### [PROVIDED MATERIAL]
[Start of section]
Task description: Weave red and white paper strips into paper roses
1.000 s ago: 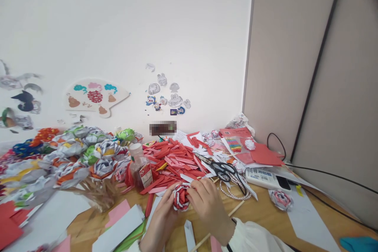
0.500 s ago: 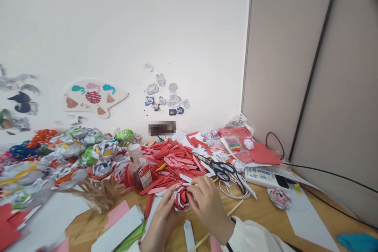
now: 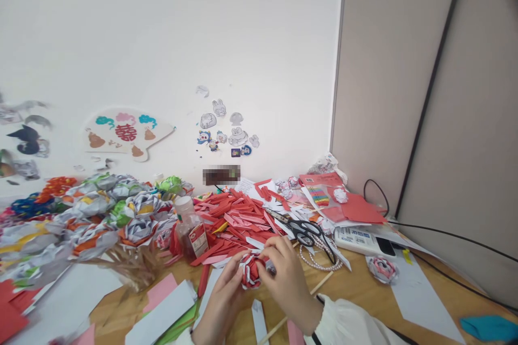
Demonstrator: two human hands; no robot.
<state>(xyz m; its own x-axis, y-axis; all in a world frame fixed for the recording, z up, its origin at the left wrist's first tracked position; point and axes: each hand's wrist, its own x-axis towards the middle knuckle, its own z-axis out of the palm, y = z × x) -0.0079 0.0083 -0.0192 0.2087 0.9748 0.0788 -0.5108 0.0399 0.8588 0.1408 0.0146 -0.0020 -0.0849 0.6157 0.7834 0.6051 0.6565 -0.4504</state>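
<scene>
A red and white folded-paper flower (image 3: 251, 272) is held up between my two hands, low over the table. My left hand (image 3: 227, 291) grips it from the left side, fingers bent around its edge. My right hand (image 3: 285, 279) has its thumb and fingertips pressed on the flower's right side and centre, hiding part of it. Just beyond the hands spreads a pile of red and pink folded paper strips (image 3: 234, 215). Below the flower, a white paper strip (image 3: 259, 319) and a thin wooden stick (image 3: 321, 284) lie on the wooden table (image 3: 194, 272).
Finished paper flowers on sticks (image 3: 137, 221) crowd the left. A glue bottle (image 3: 192, 234) stands beside the strips. Black scissors (image 3: 303, 230), a bead string (image 3: 324, 267) and a white box (image 3: 356, 240) lie to the right. A pink-white flower (image 3: 381, 269) rests farther right, near black cables (image 3: 453, 234).
The right hand's fingers have shifted slightly on the flower, and the flower has turned a little. Both hands stay in nearly the same place.
</scene>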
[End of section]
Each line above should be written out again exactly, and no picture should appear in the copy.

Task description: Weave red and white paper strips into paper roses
1.000 s ago: 
0.500 s ago: 
now: 
Demonstrator: two human hands; no robot.
<state>(xyz m; its own x-axis, y-axis; all in a world frame fixed for the recording, z up, its origin at the left wrist's first tracked position; point and axes: each hand's wrist, its own x-axis towards the middle knuckle, its own z-axis out of the palm, y = z × x) -0.0079 0.0083 -0.0192 0.2087 0.9748 0.0788 -0.5108 0.0399 0.8588 0.1408 0.0146 -0.0020 -0.0849 0.6157 0.7834 0.6051 0.6565 -0.4504</state>
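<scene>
A red and white folded-paper flower (image 3: 251, 272) is held up between my two hands, low over the table. My left hand (image 3: 227, 291) grips it from the left side, fingers bent around its edge. My right hand (image 3: 285, 279) has its thumb and fingertips pressed on the flower's right side and centre, hiding part of it. Just beyond the hands spreads a pile of red and pink folded paper strips (image 3: 234, 215). Below the flower, a white paper strip (image 3: 259, 319) and a thin wooden stick (image 3: 321, 284) lie on the wooden table (image 3: 194, 272).
Finished paper flowers on sticks (image 3: 137, 221) crowd the left. A glue bottle (image 3: 192, 234) stands beside the strips. Black scissors (image 3: 303, 230), a bead string (image 3: 324, 267) and a white box (image 3: 356, 240) lie to the right. A pink-white flower (image 3: 381, 269) rests farther right, near black cables (image 3: 453, 234).
The right hand's fingers have shifted slightly on the flower, and the flower has turned a little. Both hands stay in nearly the same place.
</scene>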

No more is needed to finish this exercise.